Cette loi voudrait en particulier rassembler toutes les ressources fédérales de cyber-protection dans une agence commune, pour lutter contre les intrusions, vols et attaques sur les systèmes informatiques gouvernementaux et privés. Les militaires, qui ont récemment subi une réforme similaire, seraient aussi associés à cette organisation civile sous un commandement unique basé à la Maison Blanche. La loi veut créer des partenariats public/privé pour mettre en place une réponse à ces dangers, et établir un organigramme clair du système de défense fédéral avec le président des États-Unis à son sommet, qui en cas de crise obtiendrait tous les pouvoirs sur l'Internet américain.

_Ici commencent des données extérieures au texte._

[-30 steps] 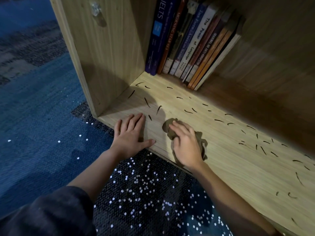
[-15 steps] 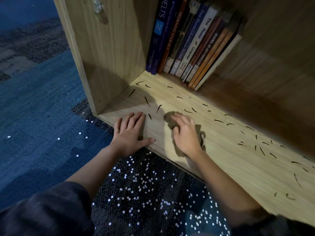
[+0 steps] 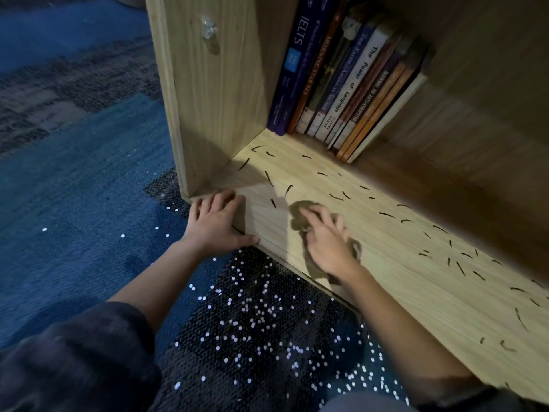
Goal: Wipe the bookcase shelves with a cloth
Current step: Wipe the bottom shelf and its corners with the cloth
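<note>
A small brown cloth [image 3: 297, 217] lies on the light wooden bottom shelf [image 3: 386, 281] of the bookcase. My right hand [image 3: 328, 243] lies on top of it with fingers spread, pressing it to the board close to the front edge. My left hand [image 3: 215, 224] rests flat on the shelf's front left corner, thumb along the edge. Several dark curved slivers [image 3: 335, 197] are scattered over the shelf, some just beyond the cloth and many further right.
A row of upright books [image 3: 344, 84] leans at the back left of the shelf. The bookcase side panel [image 3: 208, 108] rises to the left. Blue carpet [image 3: 74, 218] lies below, with a dark patch dotted with several white specks [image 3: 255, 316].
My right hand has pushed the cloth a little deeper and leftward, closer to the nearest slivers. My left hand has slid toward the shelf's left corner.
</note>
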Action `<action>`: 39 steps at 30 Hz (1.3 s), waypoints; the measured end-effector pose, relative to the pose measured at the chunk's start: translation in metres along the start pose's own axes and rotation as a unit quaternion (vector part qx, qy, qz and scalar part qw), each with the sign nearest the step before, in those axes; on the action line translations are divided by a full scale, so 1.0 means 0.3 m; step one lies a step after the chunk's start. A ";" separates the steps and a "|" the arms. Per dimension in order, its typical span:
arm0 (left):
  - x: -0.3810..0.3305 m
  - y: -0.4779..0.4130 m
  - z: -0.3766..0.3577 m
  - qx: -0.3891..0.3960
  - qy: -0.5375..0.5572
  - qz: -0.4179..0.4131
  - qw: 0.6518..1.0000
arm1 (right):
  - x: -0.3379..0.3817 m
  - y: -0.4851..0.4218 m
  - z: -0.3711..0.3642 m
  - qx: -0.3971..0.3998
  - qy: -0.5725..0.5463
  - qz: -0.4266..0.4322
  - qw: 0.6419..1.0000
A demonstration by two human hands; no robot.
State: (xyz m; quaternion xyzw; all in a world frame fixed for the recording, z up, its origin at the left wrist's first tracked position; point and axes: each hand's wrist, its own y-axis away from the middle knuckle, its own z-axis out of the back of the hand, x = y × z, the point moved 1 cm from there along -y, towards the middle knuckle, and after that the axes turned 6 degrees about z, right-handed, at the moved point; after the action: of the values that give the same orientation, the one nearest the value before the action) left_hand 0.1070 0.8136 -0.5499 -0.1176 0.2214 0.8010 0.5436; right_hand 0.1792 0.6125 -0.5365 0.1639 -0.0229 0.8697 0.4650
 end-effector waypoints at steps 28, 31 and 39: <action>-0.007 -0.012 -0.006 0.008 0.033 0.009 0.999 | 0.083 -0.042 -0.043 -0.098 -0.010 0.111 0.989; -0.020 -0.014 -0.004 -0.002 0.045 0.018 0.999 | 0.133 -0.154 -0.028 -0.074 -0.006 0.056 0.996; -0.060 -0.033 0.009 0.016 0.020 0.036 0.999 | 0.045 -0.020 -0.032 -0.095 0.032 0.031 0.994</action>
State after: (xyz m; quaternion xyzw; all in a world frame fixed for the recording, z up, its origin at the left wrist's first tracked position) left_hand 0.1232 0.8031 -0.5421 -0.1168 0.2487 0.8142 0.5115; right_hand 0.1746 0.6286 -0.5420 0.0901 -0.0953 0.8825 0.4517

Ce que le comité ne précise pas, mais qui est présent dans le texte du projet de loi, est qu'en cas de crise, le président peut déclarer un état de "cyber urgence", en indiquant quelles infrastructures essentielles sont menacées. Les FAI, moteurs de recherche et tout intermédiaire impliqué dans ces infrastructures devront alors mettre en place les mesures de protection dictées par la Maison Blanche et les directeurs des différents Offices et Centres de coordination que la loi veut créer. La loi garantit tout de même que même en cas de crise, la vie privée des citoyens américains doit être préservée.

L'état d'urgence n'est pas censé dépasser 30 jours, mais une déclaration du président expliquant que la crise n'est pas finie suffit à le renouveler. Potentiellement donc, un président américain pourrait, s'il le souhaite, obtenir le contrôle des infrastructures essentielles du réseau mondial pour aussi longtemps qu'il le souhaite.